はるちゃんが教室に入ってから私が下校するまでに家上くんは何度かチョコを貰ったかどうかの話を主に男子としていた。彼は私のチョコの存在は言わなかった。はるちゃんが会話を聞いた時には駒岡さんたち(美女先輩含む)から義理チョコを貰ったと白状していて、休み時間には計六人(葵さんと真紀さんが追加。真紀さんは市販品を全員に配布)にチョコを貰ったことを大変羨ましがられていて、昼休みには本命を貰えるわけがないと主張して、それに対して「まあそうだろう」と駒岡さんと涼木さんに同意されていた。
家上くんは家に帰って一人になるまで私のチョコが何なのか確かめられなかったのではないかとはるちゃんは推測している。

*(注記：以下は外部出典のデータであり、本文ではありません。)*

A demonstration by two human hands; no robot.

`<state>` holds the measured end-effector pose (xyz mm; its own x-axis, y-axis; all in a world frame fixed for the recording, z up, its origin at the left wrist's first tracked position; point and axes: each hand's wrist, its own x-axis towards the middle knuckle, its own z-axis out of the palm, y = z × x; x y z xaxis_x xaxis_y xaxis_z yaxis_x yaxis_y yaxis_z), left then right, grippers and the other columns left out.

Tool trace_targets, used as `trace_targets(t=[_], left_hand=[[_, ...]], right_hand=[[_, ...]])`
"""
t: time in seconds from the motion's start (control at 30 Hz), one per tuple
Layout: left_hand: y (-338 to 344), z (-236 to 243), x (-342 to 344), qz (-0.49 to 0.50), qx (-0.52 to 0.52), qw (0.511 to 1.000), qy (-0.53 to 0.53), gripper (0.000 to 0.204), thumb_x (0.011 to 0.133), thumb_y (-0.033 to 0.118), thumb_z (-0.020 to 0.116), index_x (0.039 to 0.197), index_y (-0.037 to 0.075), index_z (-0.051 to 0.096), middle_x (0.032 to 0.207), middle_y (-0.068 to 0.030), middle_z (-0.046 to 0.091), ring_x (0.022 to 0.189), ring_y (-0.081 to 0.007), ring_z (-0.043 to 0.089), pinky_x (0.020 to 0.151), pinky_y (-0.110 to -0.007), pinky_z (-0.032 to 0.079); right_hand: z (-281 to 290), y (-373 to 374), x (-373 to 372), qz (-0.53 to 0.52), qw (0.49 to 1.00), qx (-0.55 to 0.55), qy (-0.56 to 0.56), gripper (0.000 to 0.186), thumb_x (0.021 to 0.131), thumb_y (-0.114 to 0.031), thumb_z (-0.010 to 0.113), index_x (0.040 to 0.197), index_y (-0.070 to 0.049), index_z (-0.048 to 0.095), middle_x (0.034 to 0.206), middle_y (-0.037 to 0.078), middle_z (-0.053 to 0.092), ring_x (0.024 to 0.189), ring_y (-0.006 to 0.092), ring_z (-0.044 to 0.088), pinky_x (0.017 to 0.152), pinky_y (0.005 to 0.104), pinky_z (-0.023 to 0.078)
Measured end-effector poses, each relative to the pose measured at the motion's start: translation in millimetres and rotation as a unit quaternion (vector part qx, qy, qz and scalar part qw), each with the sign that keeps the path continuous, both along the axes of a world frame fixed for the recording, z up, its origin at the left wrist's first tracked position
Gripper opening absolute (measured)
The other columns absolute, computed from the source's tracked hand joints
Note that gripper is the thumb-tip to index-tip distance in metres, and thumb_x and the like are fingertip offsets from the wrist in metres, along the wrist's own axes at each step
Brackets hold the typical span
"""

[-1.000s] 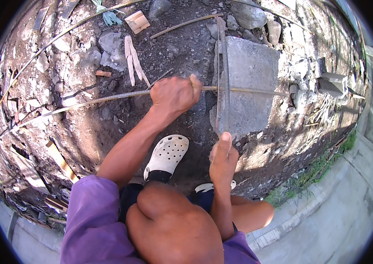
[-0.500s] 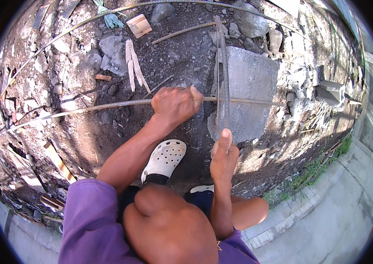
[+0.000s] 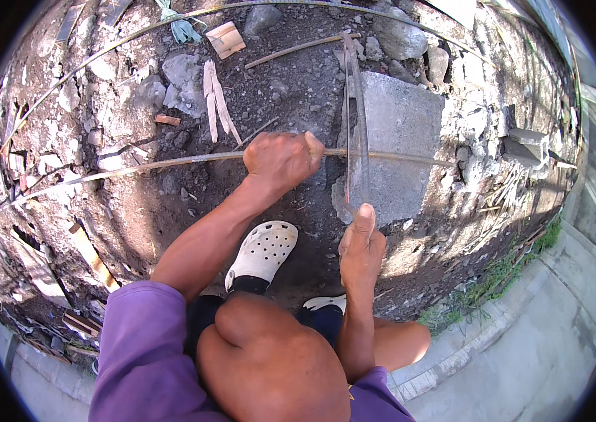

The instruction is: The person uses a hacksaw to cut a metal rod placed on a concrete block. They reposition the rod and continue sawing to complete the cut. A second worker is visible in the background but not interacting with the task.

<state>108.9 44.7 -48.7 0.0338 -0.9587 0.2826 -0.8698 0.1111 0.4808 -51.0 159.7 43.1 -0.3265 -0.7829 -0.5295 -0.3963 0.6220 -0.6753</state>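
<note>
My left hand is closed on a long, slightly bent metal bar lying crosswise. My right hand grips the near end of a hacksaw, which points away from me and crosses the bar. Beneath the crossing is a rough grey concrete slab; whether the blade touches the bar or is cut into it I cannot tell. One white perforated clog shows between my arms, just below the bar, and the other is partly hidden by my right leg.
Rubble ground holds rocks, wood scraps, pale splintered sticks and a broken grey block. Another long rod curves across the far side, beside blue-green plastic. Concrete pavement with grass along it lies at right.
My right hand and the saw have slid slightly forward and partly back across the bar. My left hand stays gripped on the bar. The whole view has shifted a little.
</note>
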Motion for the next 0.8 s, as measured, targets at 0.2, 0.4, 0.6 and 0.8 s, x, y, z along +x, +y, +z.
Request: trace_targets(t=[0.2,0.4,0.6,0.8], left_hand=[[4.3,-10.8,-1.9,0.003,-0.024,1.000,-0.002,0.040,0.089,0.019,0.063,0.050,0.009,0.064,0.052,-0.0121,0.063,0.041,-0.0282,0.061,0.045,-0.041,0.050],[4.3,-9.2,-2.9,0.004,-0.048,0.999,0.017,0.041,0.089,0.019,0.064,0.050,0.010,0.062,0.051,-0.0106,0.062,0.041,-0.0276,0.060,0.045,-0.041,0.049],[-3.3,-4.6,1.5,-0.017,-0.028,0.999,0.007,0.038,0.087,0.023,0.064,0.051,0.012,0.065,0.052,-0.0091,0.065,0.045,-0.0250,0.064,0.049,-0.039,0.050],[8.2,-19.0,-5.3,0.010,-0.050,0.999,0.001,0.038,0.086,0.022,0.065,0.050,0.013,0.064,0.051,-0.0077,0.064,0.044,-0.0237,0.063,0.047,-0.038,0.047]], right_hand=[[80.5,122.6,-15.6,-0.044,0.997,0.061,-0.030,0.063,0.113,-0.047,0.046,0.069,-0.002,0.045,0.060,-0.002,0.038,0.059,0.0097,0.035,0.053,0.0348,0.029],[74.7,34.7,6.6,-0.074,0.989,0.127,0.019,0.072,0.108,-0.065,0.041,0.059,-0.012,0.036,0.053,-0.004,0.034,0.047,0.0108,0.031,0.047,0.0322,0.024],[18.5,22.3,-8.1,-0.019,0.999,0.028,-0.004,0.068,0.110,-0.056,0.042,0.063,-0.006,0.039,0.056,-0.002,0.036,0.054,0.0103,0.034,0.051,0.0344,0.027],[125.0,122.2,-10.4,-0.060,0.992,0.108,-0.015,0.063,0.113,-0.044,0.045,0.065,-0.003,0.045,0.059,-0.003,0.039,0.057,0.0074,0.034,0.051,0.0329,0.025]])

「そういえば帰る時どうする? 家上くんが下駄箱開けるとこ、見る?」
え。開けるところを、手紙に気付くところを、見る……?
「ど、どうしよう。自分でもどうしたいかわかんない」
「じゃあ見とこうよ。やらないことで後悔したくなくて手紙書いたんでしょ? 見ないのも後悔になっちゃうかも」
(どう扱われるかわからないのはバレンタインと同じでも、確かにあいつの手に渡ったって知ってると不安感が薄れるんじゃないか?)
二人が言ったことに対して私は「そうかも」と思った。だから頷いた。
「わかった。見てみる」
☆★☆
放課後。
右手でパカッと下駄箱の扉を開けた家上くんは、ちょっと固まった……と思う。下駄箱の中に上履きを持った左手が入って、その手が靴を掴んで出てくるまでの時間は、上履きを置いて別の履き物を取り出すだけのことにしては長かった。
(袖の中だな)
「袖の中と見た」
アズさんとはるちゃんが同じことを言った。
家上くんは右手で扉を閉めて、靴を右手に持ち替えて、左手をポケットに入れた。ポケットから出た手は何も持っていなかった。
(今の見たか、主!)
「ほらー!」
あわ、あわわわわわー! なんだか顔が熱くなってきた!
「手紙が小さいのと長袖の季節なのが良かったね」
「あ、あれ、ラブレターって、わかってもらえたのかな?」
「とりあえず他の人から隠すべきものとは思ったんじゃないかな。女子感あるものだから」
バレンタインの時もあんな感じでこっそり鞄にしまったのかな?
家上くんが友人たちと外へ出ていく。またね、家上くん。
「はるちゃん。私、今、落ち着いてられないよう……」
私は壁の方を向いて、手で顔を覆った。
「もう、そんな風にしてたら怪しまれちゃうよ。でもしょうがないか」
(そうだな。しょうがない、しょうがない)
はるちゃんにぽんぽんと優しく背中を叩かれて、頭を撫でられた。
……ああ。ああ良かった。受け取ってくれた。あとは読んでもらえることを願うだけ。
本当は、気持ちをいっぱいぶつけてみたかった。だから明日、結局は後悔してしまうかもしれない。それでも、小さくて短い手紙でも、何もしなかったよりはずっとずっとまし。きっとそう。